_ABOUT THIS TASK_
Could you output each record below exactly as it stands and leave the pictures out?

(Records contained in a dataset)
□ □ □ □

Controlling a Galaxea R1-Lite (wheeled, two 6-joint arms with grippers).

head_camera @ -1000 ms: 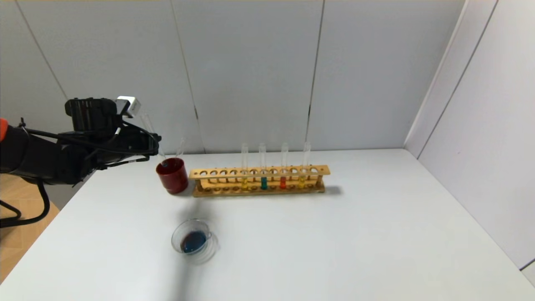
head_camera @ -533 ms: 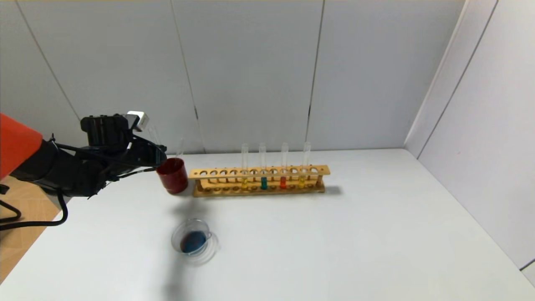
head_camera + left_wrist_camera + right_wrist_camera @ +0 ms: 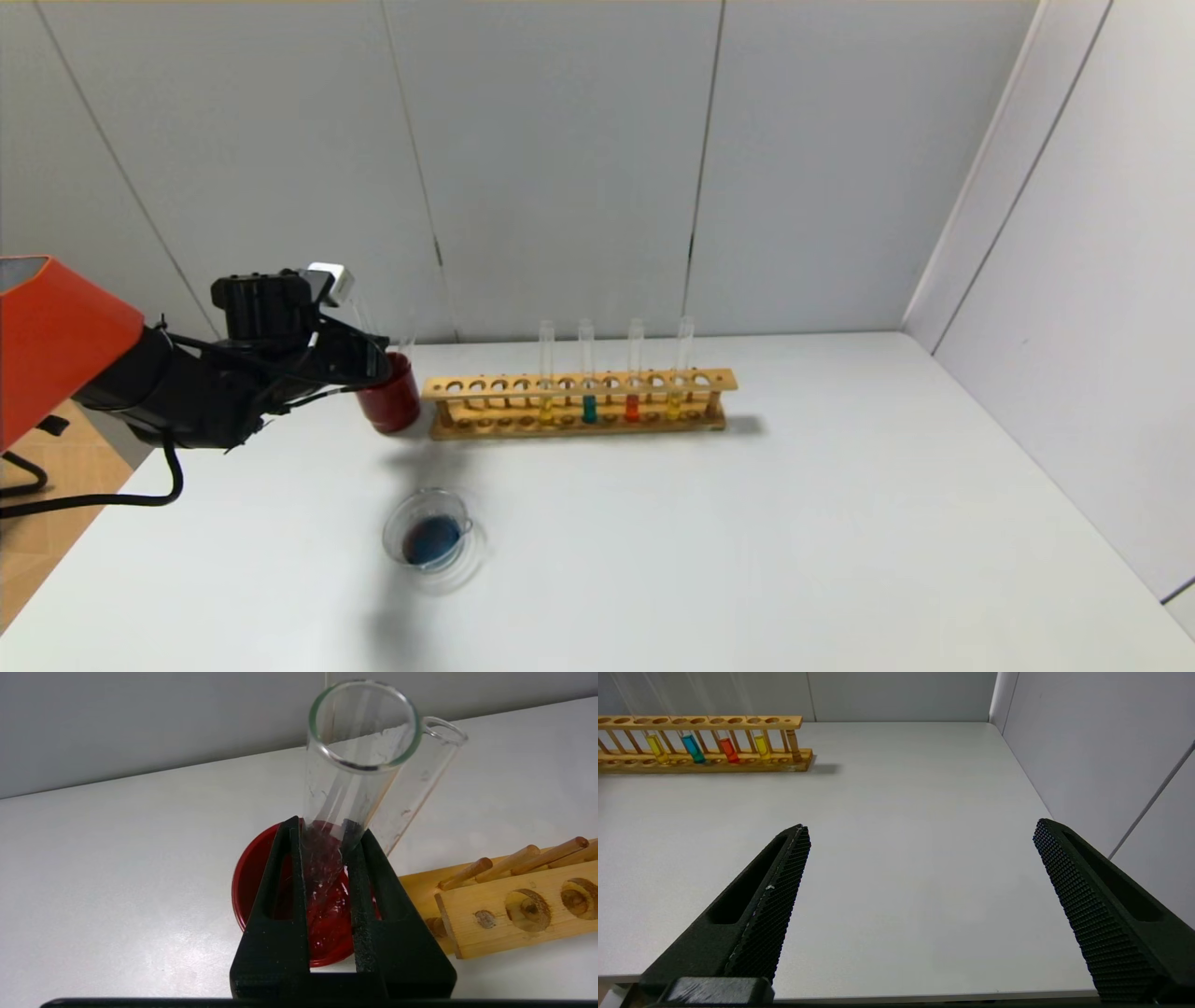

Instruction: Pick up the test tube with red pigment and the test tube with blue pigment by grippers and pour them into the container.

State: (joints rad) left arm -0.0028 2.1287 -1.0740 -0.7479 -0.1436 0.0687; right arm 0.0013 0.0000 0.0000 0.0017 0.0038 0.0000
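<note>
glass tube [image 3: 359, 765] | clamped between left gripper [image 3: 327, 858] jaws | over red cup [image 3: 261, 891]

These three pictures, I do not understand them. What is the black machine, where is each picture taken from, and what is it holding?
It is a two-armed robot. One picture looks down from its head; the others come from cameras on each wrist. On the white table stand a long wooden rack of thin glass tubes with coloured liquid, a dark red cup and a low clear glass dish holding dark blue liquid. The left claw is shut on an empty clear glass tube over the cup, where another empty tube leans. The right claw is open and idle.
</note>
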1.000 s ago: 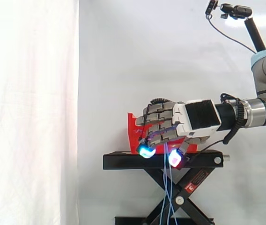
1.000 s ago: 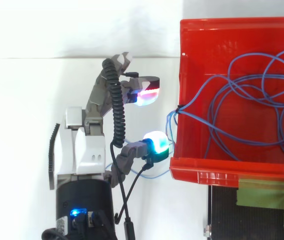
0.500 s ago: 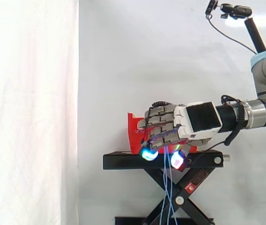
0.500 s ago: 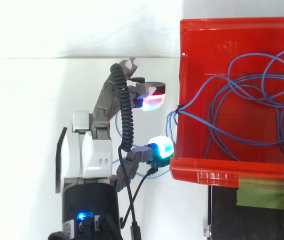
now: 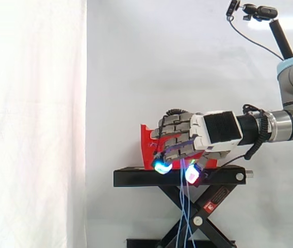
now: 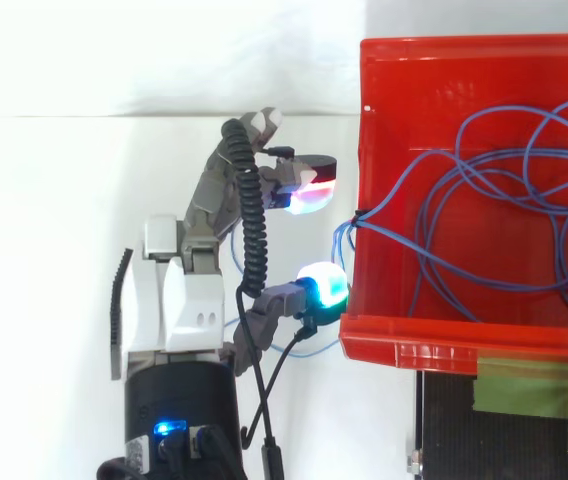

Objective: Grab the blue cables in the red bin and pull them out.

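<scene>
I see the hand (image 5: 208,137) just outside the red bin (image 6: 434,335), its fingers curled round a few strands of the blue cables (image 6: 484,190) where they spill over the bin's near wall. Most of the cables lie looped inside the bin. In the side view the gripped strands hang straight down from between the glowing fingertips (image 5: 161,167), in front of the black stand (image 5: 136,178).

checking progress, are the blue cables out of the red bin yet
Mostly in: the blue cables loop inside the red bin; some strands cross its wall and hang past the stand.
</scene>
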Available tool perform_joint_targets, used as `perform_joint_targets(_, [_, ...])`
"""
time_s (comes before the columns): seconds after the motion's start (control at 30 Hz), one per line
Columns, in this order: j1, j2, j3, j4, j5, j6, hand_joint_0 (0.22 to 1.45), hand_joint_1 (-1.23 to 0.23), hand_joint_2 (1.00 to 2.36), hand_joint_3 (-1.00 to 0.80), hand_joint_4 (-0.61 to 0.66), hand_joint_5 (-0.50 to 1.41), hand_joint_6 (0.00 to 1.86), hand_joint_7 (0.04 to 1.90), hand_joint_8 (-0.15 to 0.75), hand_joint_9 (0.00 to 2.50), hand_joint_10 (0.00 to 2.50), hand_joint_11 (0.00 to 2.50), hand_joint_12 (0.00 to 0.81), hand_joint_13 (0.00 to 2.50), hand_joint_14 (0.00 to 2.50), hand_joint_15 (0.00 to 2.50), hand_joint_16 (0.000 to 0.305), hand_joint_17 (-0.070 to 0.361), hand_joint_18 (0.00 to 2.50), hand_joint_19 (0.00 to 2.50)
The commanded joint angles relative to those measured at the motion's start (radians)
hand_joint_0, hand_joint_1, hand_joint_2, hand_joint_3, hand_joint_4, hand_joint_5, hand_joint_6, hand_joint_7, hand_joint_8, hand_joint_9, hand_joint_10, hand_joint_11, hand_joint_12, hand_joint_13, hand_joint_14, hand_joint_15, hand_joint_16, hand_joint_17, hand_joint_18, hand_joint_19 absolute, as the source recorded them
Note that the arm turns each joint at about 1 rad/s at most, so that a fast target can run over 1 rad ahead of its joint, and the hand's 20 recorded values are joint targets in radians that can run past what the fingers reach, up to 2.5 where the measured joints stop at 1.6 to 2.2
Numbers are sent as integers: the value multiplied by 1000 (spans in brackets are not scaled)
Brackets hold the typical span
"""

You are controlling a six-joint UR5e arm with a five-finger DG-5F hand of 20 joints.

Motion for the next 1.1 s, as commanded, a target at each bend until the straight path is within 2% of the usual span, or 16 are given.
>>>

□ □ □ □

_PROBLEM SOLUTION_
Controlling a Galaxea R1-Lite (wheeled, two 6-joint arms with grippers).

head_camera @ -1000 ms: 
head_camera @ -533 ms: 
head_camera + left_wrist_camera + right_wrist_camera @ +0 ms: 

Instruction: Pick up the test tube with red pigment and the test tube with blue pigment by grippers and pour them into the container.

State: (joints rad) left arm -0.0028 2.1287 -1.0740 -0.7479 -0.1436 0.0687; right arm 0.0013 0.0000 0.0000 0.0017 0.0038 0.0000
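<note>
glass tube [image 3: 359, 765] | clamped between left gripper [image 3: 327, 858] jaws | over red cup [image 3: 261, 891]

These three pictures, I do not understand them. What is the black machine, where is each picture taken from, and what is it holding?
It is a two-armed robot. One picture looks down from its head; the others come from cameras on each wrist. On the white table stand a long wooden rack of thin glass tubes with coloured liquid, a dark red cup and a low clear glass dish holding dark blue liquid. The left claw is shut on an empty clear glass tube over the cup, where another empty tube leans. The right claw is open and idle.
</note>
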1.000 s ago: 
1.000 s ago: 
0.500 s ago: 
0.500 s ago: 
now: 
now: 

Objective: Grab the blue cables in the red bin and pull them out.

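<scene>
I see the hand (image 5: 208,137) just outside the red bin (image 6: 434,335), its fingers curled round a few strands of the blue cables (image 6: 484,190) where they spill over the bin's near wall. Most of the cables lie looped inside the bin. In the side view the gripped strands hang straight down from between the glowing fingertips (image 5: 161,167), in front of the black stand (image 5: 136,178).

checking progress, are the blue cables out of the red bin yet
Mostly in: the blue cables loop inside the red bin; some strands cross its wall and hang past the stand.
</scene>
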Available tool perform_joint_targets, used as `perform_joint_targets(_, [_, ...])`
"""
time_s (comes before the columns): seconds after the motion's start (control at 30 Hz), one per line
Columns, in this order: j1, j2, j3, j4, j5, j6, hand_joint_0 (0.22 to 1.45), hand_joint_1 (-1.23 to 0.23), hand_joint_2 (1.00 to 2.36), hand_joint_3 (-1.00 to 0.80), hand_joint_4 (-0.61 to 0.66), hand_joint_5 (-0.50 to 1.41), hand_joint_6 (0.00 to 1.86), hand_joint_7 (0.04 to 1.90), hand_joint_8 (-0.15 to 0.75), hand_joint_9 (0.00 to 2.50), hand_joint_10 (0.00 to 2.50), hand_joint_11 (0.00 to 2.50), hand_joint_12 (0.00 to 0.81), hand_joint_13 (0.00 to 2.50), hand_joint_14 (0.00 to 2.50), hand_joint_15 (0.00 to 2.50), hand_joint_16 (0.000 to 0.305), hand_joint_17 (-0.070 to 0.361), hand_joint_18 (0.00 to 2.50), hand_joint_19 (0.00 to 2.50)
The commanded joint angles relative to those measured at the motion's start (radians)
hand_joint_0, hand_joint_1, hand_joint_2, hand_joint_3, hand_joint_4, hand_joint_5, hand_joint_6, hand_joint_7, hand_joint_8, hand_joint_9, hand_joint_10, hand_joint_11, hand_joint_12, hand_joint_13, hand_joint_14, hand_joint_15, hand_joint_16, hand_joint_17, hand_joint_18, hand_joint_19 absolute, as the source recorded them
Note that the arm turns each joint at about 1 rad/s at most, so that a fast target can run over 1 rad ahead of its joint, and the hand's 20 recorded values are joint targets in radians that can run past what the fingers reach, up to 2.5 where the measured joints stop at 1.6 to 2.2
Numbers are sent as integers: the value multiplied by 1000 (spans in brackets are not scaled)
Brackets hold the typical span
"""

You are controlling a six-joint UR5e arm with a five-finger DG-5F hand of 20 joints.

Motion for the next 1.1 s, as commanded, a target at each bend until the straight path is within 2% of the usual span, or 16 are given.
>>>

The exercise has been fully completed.